A medida provisória determina que as instituições financeiras excluam o desenvolvedor dos cadastros de inadimplentes em até cinco dias úteis após a formalização da renegociação e o pagamento da primeira parcela da nova operação, quando for o caso.
Quais as novas condições?
No Desenrola Adimplentes, a taxa de juros máxima será de 1,99% ao mês.
O valor máximo por beneficiário, por banco, será de R$ 15 mil.
O prazo de quitação será equivalente ao da dívida original. Em algumas condições, poderá haver acréscimos de um a seis meses.
O valor da nova parcela poderá ser de até 90% do pagamento atualmente, incluindo juros e taxas.
A parcela mínima mensal será de R$ 50.
Fies Empreendedor
O Fies Empreendedor, outro programa criado pela medida provisória, não envolve renegociação de dívidas existentes, mas investimento no próprio negócio do beneficiado.

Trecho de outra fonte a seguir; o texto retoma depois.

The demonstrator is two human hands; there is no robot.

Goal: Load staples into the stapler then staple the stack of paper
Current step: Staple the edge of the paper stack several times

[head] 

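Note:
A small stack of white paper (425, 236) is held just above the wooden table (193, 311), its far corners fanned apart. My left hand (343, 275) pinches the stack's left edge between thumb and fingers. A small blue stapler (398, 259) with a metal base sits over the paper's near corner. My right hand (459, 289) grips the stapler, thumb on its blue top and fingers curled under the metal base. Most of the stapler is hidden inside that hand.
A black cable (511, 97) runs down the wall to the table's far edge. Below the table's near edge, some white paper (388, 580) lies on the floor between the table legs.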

Nesse programa, quem elaborou pelo Fies e se manteve adimplente, ou seja, com o pagamento das parcelas em dia, poderá tomar empréstimo como pessoa física ou como empresa, desde que seja sócio.
O governo federal estima que a iniciativa possa atingir entre 50 mil e 125 mil pessoas. Há cerca de 500 mil ex-estudantes adimplentes com o Fies.
O Ministério da Fazenda, responsável por publicar norma interna com as condições do programa, já antecipou no portal do governo federal alguns critérios.
O tempo de adimplência exigido será de pelo menos 36 meses, sem renegociação das parcelas nesse período.
A taxa de juros máxima será de 11% ao ano.
O valor máximo por beneficiário, por banco, será de R$ 180 mil para pessoas jurídicas e R$ 80 mil para pessoas físicas.
O prazo de quitação será de 96 meses para pessoas jurídicas e 60 meses para pessoas físicas.
Fundo protegido
A medida provisória que estabelece que as instituições financeiras, tanto no Desenrola Adimplentes quanto no Fies Empreendedor, poderão solicitar garantia ao Fundo de Garantia de Operações (FGO) para cobertura de risco de inadimplência.